Recent Housing Data Disappointing

The housing data today are terrible and the market seems to think Thursday’s earnings reports from home builders are bad, too. Builders sold new homes at an annual …

The housing data today are terrible and the market seems to think Thursday’s earnings reports from home builders are bad, too.

Builders sold new homes at an annual pace of only 406,000 in June, way below the 504,000 first reported for May and down 8.1% from even the revised May pace of 442,000. The numbers are 12% below last year, well below consensus estimates of about 475,000. The key to the mess was an 18% drop in the South, the largest new-home market among the four regions Census reports separately.

The reason for the housing market’s sustained woes is tough housing credit. Other factors like job worries and student loan debt have been discounted in recent months, as better studies have shown the payment burden from student loans actually declining for most people and today’s report on jobless claims showing the lowest rate of layoffs since 2006.

If New Yorkers got laughs from the crank gubernatorial candidate four years back who became a YouTube sensation for complaining that "the rent is too damn high," we can all have a much grimmer riff now on the idea that the credit crunch is too damn tight.

Housing’s issue is not interest rates, which are at their lowest since last July, according to Ellie Mae (ELLI). With rates falling again, even tepid wage growth isn’t keeping people from affording homes.
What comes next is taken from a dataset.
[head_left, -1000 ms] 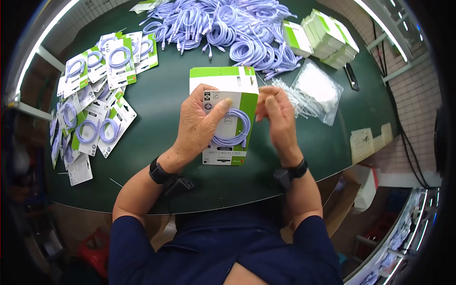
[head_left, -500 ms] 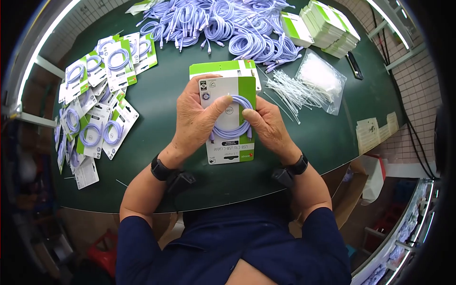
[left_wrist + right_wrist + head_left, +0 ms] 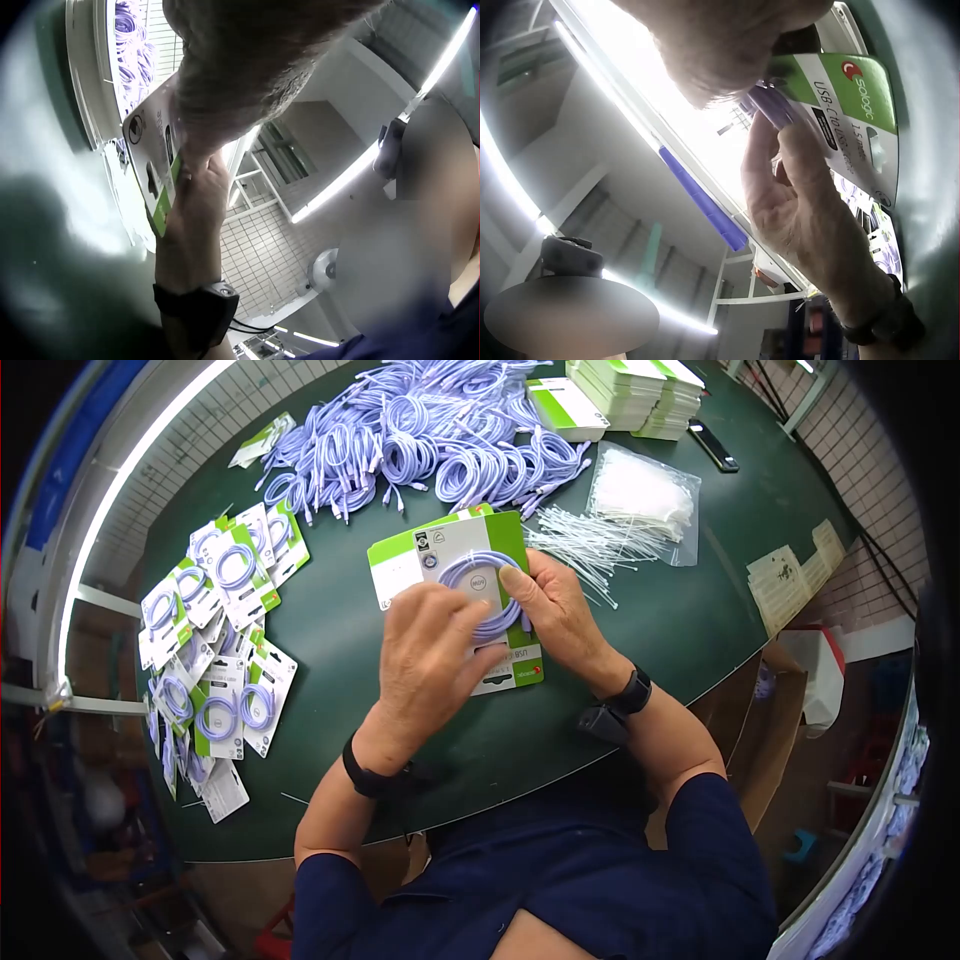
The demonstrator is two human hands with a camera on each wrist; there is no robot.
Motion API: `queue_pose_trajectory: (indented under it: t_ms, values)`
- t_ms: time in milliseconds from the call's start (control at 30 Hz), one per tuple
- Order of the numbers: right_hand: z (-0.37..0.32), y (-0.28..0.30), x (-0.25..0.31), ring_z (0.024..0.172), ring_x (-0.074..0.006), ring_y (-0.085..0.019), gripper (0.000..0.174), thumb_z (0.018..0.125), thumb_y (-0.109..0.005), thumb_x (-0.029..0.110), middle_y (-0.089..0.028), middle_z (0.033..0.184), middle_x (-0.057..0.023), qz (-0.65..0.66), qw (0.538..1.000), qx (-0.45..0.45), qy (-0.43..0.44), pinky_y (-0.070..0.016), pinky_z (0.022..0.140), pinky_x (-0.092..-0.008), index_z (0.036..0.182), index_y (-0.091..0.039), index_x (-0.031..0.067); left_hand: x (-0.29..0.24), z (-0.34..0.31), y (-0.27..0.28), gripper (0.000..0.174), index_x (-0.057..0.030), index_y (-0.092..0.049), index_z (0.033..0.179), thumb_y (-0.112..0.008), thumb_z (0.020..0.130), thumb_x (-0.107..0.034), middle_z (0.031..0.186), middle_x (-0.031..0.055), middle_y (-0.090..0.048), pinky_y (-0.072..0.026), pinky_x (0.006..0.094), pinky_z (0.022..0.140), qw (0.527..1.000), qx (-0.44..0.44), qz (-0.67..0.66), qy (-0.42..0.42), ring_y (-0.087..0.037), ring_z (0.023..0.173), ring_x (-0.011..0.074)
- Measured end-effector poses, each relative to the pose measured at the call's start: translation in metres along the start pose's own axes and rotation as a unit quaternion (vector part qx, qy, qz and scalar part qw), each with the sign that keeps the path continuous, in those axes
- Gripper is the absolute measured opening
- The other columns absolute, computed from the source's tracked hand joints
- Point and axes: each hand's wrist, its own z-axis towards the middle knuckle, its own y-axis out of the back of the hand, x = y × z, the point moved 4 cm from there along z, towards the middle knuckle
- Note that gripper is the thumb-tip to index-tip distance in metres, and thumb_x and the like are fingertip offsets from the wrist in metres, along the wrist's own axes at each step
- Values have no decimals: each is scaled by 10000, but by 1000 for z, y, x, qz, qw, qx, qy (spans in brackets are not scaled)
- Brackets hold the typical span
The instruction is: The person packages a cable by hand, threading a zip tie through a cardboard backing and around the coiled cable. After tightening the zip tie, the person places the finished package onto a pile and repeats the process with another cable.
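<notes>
Head view: your left forearm angles toward 1 o'clock, your right forearm toward 11. Left hand lies at 8 o'clock of right hand, back up, fingers loosely bent, thumb apart. Right hand: gripping, thumb on top, aimed toward 10.

Head view: worn on your head, facing forward and down, the widest, covering the table, your left hand and your right hand from above. Left wrist view: close behind your left hand, tipped sideways, facing across to your right hand, a strip light beyond. Right wrist view: equally close and tipped, facing your left hand; all three share the card.
</notes>
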Motion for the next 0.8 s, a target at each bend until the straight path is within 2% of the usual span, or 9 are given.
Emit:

It’s becoming increasingly clear that the problem is credit, period. Federal Reserve Chair Janet Yellen and other officials have said banks are wary of making loans because they still fear that Fannie Mae (FNMA) and Freddie Mac (FMCC) will make them take back loans the government-backed finance companies buy from lenders if borrowers miss payments. The problem is Dodd-Frank rules that are still being interpreted and revised, and everyone from Yellen to Federal Housing Finance Agency chief Mel Watt agrees a fix is needed.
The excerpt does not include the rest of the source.